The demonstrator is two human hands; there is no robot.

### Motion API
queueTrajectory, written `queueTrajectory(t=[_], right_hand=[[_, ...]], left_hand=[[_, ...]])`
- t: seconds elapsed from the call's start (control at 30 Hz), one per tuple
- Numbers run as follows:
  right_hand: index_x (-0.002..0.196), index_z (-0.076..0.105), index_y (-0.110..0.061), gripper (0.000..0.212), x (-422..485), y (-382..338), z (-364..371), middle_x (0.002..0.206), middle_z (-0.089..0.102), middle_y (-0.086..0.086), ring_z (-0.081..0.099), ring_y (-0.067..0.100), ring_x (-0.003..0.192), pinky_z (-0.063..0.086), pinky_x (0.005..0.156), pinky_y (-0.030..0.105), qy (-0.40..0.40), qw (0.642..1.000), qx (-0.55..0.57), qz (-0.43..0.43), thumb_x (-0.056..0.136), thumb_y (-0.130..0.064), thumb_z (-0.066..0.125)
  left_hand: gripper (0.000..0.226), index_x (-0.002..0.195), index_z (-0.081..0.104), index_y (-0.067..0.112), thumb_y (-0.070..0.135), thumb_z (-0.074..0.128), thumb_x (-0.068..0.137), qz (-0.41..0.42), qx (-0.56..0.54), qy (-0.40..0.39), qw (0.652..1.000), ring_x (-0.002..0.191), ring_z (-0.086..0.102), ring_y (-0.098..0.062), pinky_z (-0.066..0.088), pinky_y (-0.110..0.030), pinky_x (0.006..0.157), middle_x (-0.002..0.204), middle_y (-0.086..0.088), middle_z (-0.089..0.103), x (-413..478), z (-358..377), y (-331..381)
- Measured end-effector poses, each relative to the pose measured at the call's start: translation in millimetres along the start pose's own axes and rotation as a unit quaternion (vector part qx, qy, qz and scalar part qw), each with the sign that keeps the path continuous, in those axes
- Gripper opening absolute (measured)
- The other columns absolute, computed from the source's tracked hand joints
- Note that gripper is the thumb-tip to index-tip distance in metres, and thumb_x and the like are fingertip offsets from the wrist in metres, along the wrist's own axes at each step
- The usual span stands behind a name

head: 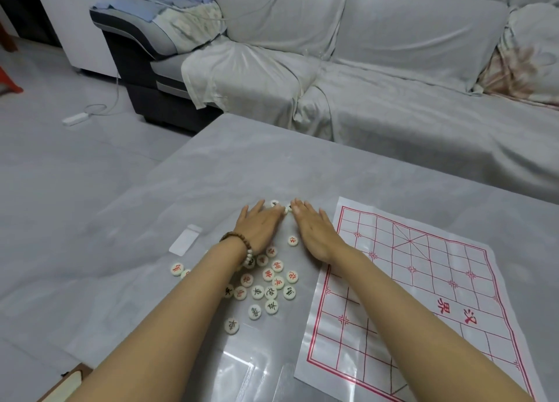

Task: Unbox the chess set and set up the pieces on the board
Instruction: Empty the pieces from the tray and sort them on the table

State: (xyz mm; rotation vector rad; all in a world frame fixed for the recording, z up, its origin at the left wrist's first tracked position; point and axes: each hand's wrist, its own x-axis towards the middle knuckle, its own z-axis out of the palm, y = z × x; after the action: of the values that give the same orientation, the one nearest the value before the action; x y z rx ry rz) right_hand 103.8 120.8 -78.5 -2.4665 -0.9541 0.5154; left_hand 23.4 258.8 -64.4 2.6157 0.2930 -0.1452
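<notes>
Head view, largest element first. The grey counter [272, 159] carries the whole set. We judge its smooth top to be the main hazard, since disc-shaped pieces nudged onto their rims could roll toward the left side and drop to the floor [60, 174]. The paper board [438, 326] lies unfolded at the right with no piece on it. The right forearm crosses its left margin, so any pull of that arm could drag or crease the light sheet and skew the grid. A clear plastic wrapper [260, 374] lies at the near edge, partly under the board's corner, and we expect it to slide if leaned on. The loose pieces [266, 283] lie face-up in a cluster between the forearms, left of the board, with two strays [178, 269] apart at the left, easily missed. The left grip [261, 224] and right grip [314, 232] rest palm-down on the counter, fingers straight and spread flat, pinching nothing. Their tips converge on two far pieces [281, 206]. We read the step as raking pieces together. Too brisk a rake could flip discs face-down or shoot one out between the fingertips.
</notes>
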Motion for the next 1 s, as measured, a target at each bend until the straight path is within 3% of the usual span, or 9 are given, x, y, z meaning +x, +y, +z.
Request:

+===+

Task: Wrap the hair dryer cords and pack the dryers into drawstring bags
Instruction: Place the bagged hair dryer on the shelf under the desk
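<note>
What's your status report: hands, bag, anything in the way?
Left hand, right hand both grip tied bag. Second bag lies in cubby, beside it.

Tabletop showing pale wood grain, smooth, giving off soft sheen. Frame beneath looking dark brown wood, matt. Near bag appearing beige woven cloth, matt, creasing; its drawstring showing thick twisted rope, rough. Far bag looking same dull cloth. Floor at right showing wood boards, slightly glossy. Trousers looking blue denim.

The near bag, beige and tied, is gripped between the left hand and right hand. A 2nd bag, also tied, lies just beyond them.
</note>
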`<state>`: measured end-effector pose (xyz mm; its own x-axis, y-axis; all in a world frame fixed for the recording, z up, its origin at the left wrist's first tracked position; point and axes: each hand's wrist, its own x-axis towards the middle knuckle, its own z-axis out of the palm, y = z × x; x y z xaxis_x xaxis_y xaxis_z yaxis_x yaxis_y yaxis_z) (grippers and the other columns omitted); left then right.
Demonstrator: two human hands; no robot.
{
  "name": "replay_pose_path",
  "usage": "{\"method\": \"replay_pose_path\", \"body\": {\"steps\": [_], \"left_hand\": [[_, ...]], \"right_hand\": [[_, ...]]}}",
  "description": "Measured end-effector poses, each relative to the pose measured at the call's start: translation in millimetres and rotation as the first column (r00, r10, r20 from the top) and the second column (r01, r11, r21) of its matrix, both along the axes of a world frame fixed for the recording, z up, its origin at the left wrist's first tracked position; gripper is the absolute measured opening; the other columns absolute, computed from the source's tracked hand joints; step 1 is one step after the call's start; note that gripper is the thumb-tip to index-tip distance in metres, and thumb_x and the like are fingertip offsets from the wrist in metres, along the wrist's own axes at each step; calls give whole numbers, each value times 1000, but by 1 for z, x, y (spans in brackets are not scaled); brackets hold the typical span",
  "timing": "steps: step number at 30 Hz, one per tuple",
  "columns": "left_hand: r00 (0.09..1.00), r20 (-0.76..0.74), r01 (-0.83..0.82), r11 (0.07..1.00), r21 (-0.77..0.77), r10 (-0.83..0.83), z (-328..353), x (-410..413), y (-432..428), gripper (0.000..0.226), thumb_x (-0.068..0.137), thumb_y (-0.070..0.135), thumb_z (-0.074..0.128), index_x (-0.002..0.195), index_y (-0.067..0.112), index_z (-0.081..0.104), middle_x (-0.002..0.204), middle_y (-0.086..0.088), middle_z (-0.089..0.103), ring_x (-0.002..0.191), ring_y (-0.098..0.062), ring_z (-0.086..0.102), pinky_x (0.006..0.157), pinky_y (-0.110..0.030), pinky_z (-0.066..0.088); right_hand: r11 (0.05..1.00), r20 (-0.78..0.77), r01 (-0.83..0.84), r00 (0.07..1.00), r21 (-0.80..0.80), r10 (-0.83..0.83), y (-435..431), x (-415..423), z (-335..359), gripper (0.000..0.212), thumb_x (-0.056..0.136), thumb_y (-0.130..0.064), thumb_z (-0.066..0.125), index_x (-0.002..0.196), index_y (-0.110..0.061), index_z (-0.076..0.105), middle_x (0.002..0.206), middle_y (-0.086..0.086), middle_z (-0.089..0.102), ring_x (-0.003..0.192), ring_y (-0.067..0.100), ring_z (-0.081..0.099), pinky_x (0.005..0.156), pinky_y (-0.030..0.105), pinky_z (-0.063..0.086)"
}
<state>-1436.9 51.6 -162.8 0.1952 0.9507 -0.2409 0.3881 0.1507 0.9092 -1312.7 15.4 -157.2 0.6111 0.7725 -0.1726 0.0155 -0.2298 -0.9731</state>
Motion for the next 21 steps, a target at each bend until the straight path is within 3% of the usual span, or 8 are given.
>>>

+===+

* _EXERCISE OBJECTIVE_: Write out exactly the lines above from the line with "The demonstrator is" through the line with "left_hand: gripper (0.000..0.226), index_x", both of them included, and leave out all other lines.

* _TASK RESPONSE_:
The demonstrator is two human hands; there is no robot.

### Motion API
queueTrajectory, written `queueTrajectory(t=[_], right_hand=[[_, ...]], left_hand=[[_, ...]])`
- t: seconds elapsed from the call's start (control at 30 Hz), one per tuple
- Numbers run as follows:
  right_hand: index_x (-0.002..0.196), index_z (-0.076..0.105), index_y (-0.110..0.061), gripper (0.000..0.212), x (-422..485), y (-382..338), z (-364..371), middle_x (0.002..0.206), middle_z (-0.089..0.102), middle_y (-0.086..0.086), ring_z (-0.081..0.099), ring_y (-0.067..0.100), ring_x (-0.003..0.192), pinky_z (-0.063..0.086), pinky_x (0.005..0.156), pinky_y (-0.030..0.105), qy (-0.40..0.40), qw (0.642..1.000), qx (-0.55..0.57), qz (-0.43..0.43), thumb_x (-0.056..0.136), thumb_y (-0.130..0.064), thumb_z (-0.066..0.125)
  left_hand: gripper (0.000..0.226), index_x (-0.002..0.195), index_z (-0.081..0.104), index_y (-0.067..0.112), thumb_y (-0.070..0.135), thumb_z (-0.074..0.128), thumb_x (-0.068..0.137), qz (-0.41..0.42), qx (-0.56..0.54), qy (-0.40..0.39), qw (0.652..1.000), ring_x (-0.002..0.191), ring_z (-0.086..0.102), ring_y (-0.098..0.062), pinky_z (-0.066..0.088), pinky_y (-0.110..0.030), pinky_x (0.006..0.157), middle_x (-0.002..0.204), middle_y (-0.086..0.088), middle_z (-0.089..0.103), x (-413..478), z (-358..377), y (-331..381)

Work on this exercise has been finished.